“All right. The investment, as you can see, is safe,” Puchol continued. “I would put my fortune in it, if I had one. There are a lot of newspapers bought; all the financial reviews are predicting a rise.”
The clerk took out a folded review and handed it to Cæsar, who read:
“We are assured that the plan of the Spanish Minister of Finance must make foreign securities rise considerably. Northerns will follow the same path, and there are indications that their rise will be very rapid and will cover several points.”
“The field is going to be covered with corpses,” said Cæsar.
Señor Puchol burst out laughing; Cæsar invited him to dine with him, and gave him a sumptuous dinner with good wines.
Puchol was absolutely vain, and he boasted of his triumphs on the Bourse; it was he who guided Recquillart in the dealings he had with Spaniards, in which they had plucked various incautious persons.
“How much will the Minister’s operation amount to?” Cæsar asked him.

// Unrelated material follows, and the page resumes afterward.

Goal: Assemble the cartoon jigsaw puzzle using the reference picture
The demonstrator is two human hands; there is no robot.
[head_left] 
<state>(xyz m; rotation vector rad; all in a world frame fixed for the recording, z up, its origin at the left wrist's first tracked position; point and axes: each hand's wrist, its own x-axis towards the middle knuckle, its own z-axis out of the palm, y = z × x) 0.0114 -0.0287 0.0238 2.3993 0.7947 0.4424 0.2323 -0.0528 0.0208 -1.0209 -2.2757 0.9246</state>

“Nobody can prevent his making three hundred thousand, at the least. With the increase he has ordered you to make, it will come to six hundred thousand. We will gobble up the two points it falls.”
“I don’t know if there may have been some new order while I was in the train coming to Paris,” said Cæsar.
“No, his operation is all arranged,” replied Puchol, and he got out a note-book and consulted it. “It will be like giving away bread. We are going to sell ten millions of Foreigns and five hundred Northerns on the seventeenth, the eighteenth, and the twentieth.”